Suite à la pose d’un stérilet, une patiente se plaint de douleurs pelviennes et de métrorragies.

La patiente tente en vain de joindre son gynécologue pendant trois semaines.

Après s’être déplacée au cabinet, la patiente obtient un rendez vous avec son gynécologue pour le surlendemain.

Une grossesse extra-utérine est diagnostiquée.

La patiente assigne en responsabilité le praticien lui reprochant une faute médicale de suivi.

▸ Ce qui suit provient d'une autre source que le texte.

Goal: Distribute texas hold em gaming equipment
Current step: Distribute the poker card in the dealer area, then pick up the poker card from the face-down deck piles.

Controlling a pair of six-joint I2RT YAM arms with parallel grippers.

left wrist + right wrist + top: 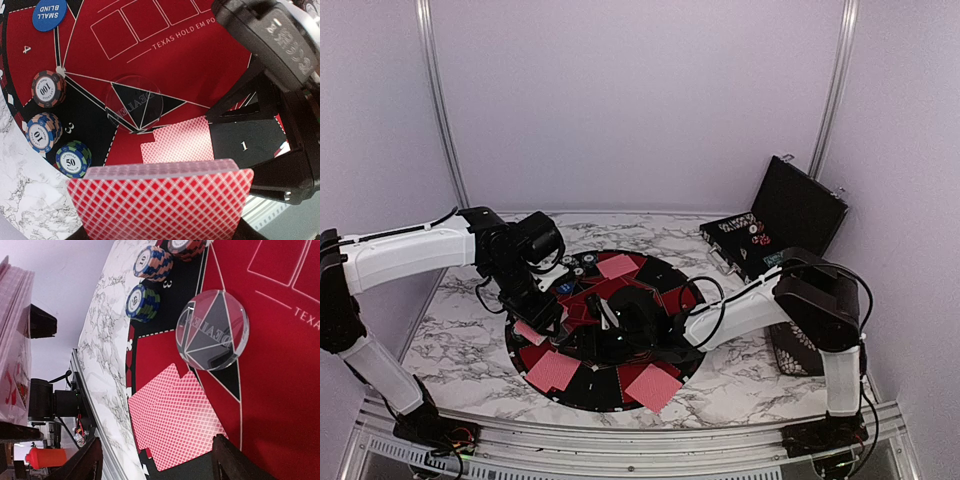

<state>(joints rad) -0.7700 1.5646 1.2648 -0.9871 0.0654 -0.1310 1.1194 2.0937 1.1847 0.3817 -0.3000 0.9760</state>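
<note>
A thick deck of red-backed playing cards (160, 200) is clamped in my left gripper (542, 318), which hangs over the left side of the round red and black poker mat (610, 395); the deck hides its fingers. Two overlapping face-down cards (175, 415) lie on the mat under my right gripper (157, 460), whose jaws stand open and apart from them. A clear dealer button (212, 330) lies just beyond those cards. Three chip stacks (48, 89) (43, 131) (73, 159) line the mat's edge. A blue small-blind disc (49, 14) lies farther along.
More face-down cards lie at seats round the mat (617, 266) (553, 370) (653, 387). An open black case (785, 215) stands at the back right. A dark patterned tray (798, 350) sits behind the right arm. The two grippers are close together over the mat.
</note>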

Indemnisation du dommage imputable à la faute de suivi

La Cour d’appel estime qu’« il ne peut être reproché dans ces conditions à la patiente, profane en matière de médecine gynécologique, de ne pas avoir su détecter elle-même la situation d’urgence. C’est de manière légitime que Madame B. a recherché avant tout les conseils de la gynécologue qui la suivait depuis plusieurs années et qui lui avait posé le stérilet dont les suites de la mise en place s’avéraient difficiles »

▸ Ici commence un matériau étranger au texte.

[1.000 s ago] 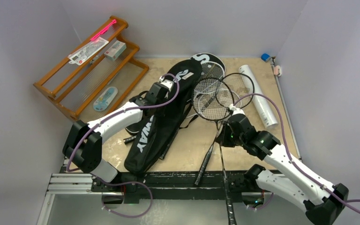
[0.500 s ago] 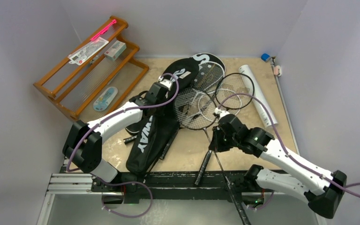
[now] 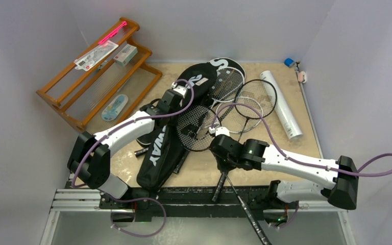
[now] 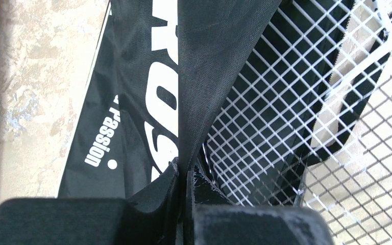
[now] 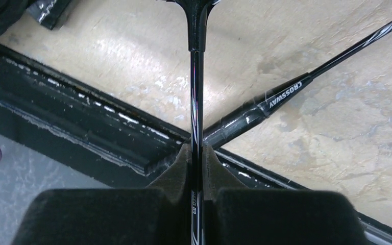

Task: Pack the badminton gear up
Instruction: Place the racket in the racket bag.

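— Two claws are in view; how are they set?

— The left claw [image 4: 186, 176] is closed on the edge of the black cover [image 4: 148, 76], and its flap is held up. The right claw [image 5: 197, 153] is clamped tight on the thin shaft of a racket [image 5: 196, 87].

— Where is the gear placed?

— The racket's head is laid at the middle of the tabletop. Its strings are seen just under the raised flap, and its handle is carried out past the near edge. A second racket [image 5: 265, 104] is crossed beneath that shaft near the near edge. Two more rackets [image 3: 258, 97] are overlapped toward the far edge, with the other cover [image 3: 225, 63] partly under them. The white tube [image 3: 280, 104] is laid along the right edge.
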You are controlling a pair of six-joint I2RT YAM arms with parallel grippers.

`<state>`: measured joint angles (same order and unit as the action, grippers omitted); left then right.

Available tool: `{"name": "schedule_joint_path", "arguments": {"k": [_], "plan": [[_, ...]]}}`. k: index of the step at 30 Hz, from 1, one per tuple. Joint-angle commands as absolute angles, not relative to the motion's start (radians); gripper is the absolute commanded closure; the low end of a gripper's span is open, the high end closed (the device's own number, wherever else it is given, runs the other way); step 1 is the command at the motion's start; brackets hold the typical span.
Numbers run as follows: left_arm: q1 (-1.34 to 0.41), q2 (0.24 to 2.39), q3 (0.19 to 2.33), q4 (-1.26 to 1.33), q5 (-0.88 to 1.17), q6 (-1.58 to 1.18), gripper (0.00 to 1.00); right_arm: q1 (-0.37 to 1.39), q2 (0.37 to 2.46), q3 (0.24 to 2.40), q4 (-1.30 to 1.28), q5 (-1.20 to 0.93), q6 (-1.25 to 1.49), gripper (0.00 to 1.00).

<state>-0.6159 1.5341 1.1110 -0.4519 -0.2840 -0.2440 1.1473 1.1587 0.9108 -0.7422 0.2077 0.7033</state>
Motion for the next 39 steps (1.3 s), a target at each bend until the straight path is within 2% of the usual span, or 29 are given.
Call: {"name": "schedule_joint_path", "arguments": {"k": [1, 8, 13, 20, 25, 28, 35, 39], "plan": [[-0.61, 1.494, 1.146, -0.43, -0.243, -0.249, 1.0, 1.148, 1.18, 0.974, -0.673, 0.305, 0.715, 1.0], [-0.609, 1.496, 1.144, -0.428, -0.188, -0.246, 1.0, 1.127, 1.4, 1.162, -0.627, 0.348, 0.654, 1.0], [-0.61, 1.488, 1.143, -0.427, -0.148, -0.245, 1.0, 1.021, 1.525, 1.242, -0.571, 0.319, 0.648, 1.0], [-0.61, 1.496, 1.141, -0.412, -0.013, -0.239, 1.0, 0.885, 1.575, 1.216, -0.31, 0.314, 0.665, 1.0], [-0.61, 1.519, 1.134, -0.387, 0.291, -0.205, 1.0, 0.825, 1.619, 1.19, -0.095, 0.34, 0.641, 1.0], [-0.609, 1.537, 1.143, -0.392, 0.398, -0.187, 1.0, 0.785, 1.646, 1.169, -0.006, 0.315, 0.636, 1.0], [-0.61, 1.546, 1.15, -0.387, 0.538, -0.193, 1.0, 0.72, 1.661, 1.045, 0.262, 0.304, 0.676, 1.0], [-0.608, 1.551, 1.15, -0.391, 0.496, -0.204, 1.0, 0.714, 1.697, 1.034, 0.368, 0.22, 0.658, 0.97]]}}
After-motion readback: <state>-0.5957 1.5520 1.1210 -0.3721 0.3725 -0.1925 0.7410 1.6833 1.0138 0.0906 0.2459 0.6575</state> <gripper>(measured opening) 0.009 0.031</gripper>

Les juges retiennent que si le médecin n’est pas tenu de répondre personnellement aux appels téléphoniques, il lui incombe d’assurer le suivi de ses patientes et de tout mettre en œuvre pour qu’une réponse appropriée et efficace soit apportée à leurs inquiétudes.

La patiente obtient l’indemnisation de la fraction du dommage imputable (75%)et notamment du déficit fonctionnel temporaire, des souffrances endurées évaluées par le médecin expert à 3/7, du déficit fonctionnel permanent évalué par le médecin expert à 3%.